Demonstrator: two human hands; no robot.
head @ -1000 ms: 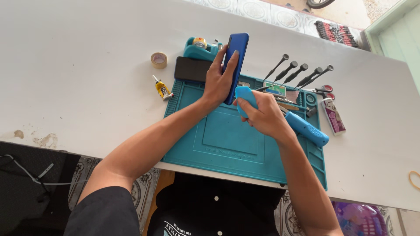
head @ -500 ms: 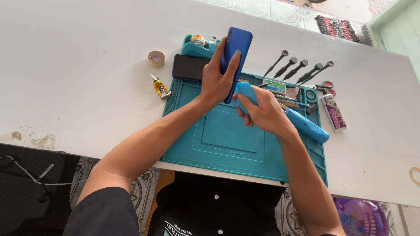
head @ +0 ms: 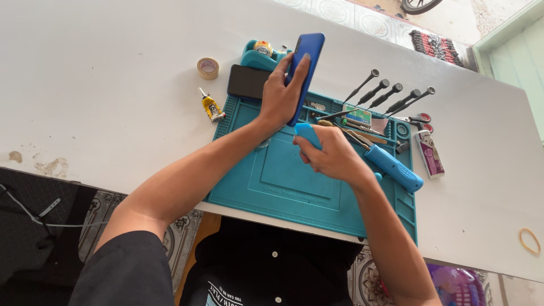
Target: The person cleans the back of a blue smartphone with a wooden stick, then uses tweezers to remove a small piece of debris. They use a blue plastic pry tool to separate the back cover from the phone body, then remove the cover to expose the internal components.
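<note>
Head view: left hand (head: 281,96) grips blue phone (head: 306,68).

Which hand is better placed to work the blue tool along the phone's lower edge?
Right. The right hand grips the blue tool beside the upright blue phone; the left hand steadies that phone.

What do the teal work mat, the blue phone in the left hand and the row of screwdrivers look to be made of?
Work mat: probably silicone or soft rubber, matte teal, with moulded ridges and compartments. Blue phone, held upright by the left hand: back looks like smooth plastic, or a case; can't tell which. Screwdrivers: dark handles with thin grey shafts, likely metal.
</note>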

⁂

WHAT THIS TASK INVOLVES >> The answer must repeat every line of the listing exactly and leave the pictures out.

RESPONSE >>
Demonstrator: two human hands; no robot.
head @ -1000 ms: 
head @ -500 ms: 
head @ +0 ms: 
Target: The person cleans the back of a blue smartphone with a wooden stick, then uses tweezers to remove a small piece of debris. They use a blue plastic pry tool to separate the back cover from the phone body, then remove the cover to expose the internal components.
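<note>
Head view: left hand (head: 281,96) grips blue phone (head: 306,68).

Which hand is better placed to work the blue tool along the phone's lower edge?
Right. The right hand grips the blue tool beside the upright blue phone; the left hand steadies that phone.

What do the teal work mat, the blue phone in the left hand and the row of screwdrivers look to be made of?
Work mat: probably silicone or soft rubber, matte teal, with moulded ridges and compartments. Blue phone, held upright by the left hand: back looks like smooth plastic, or a case; can't tell which. Screwdrivers: dark handles with thin grey shafts, likely metal.
</note>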

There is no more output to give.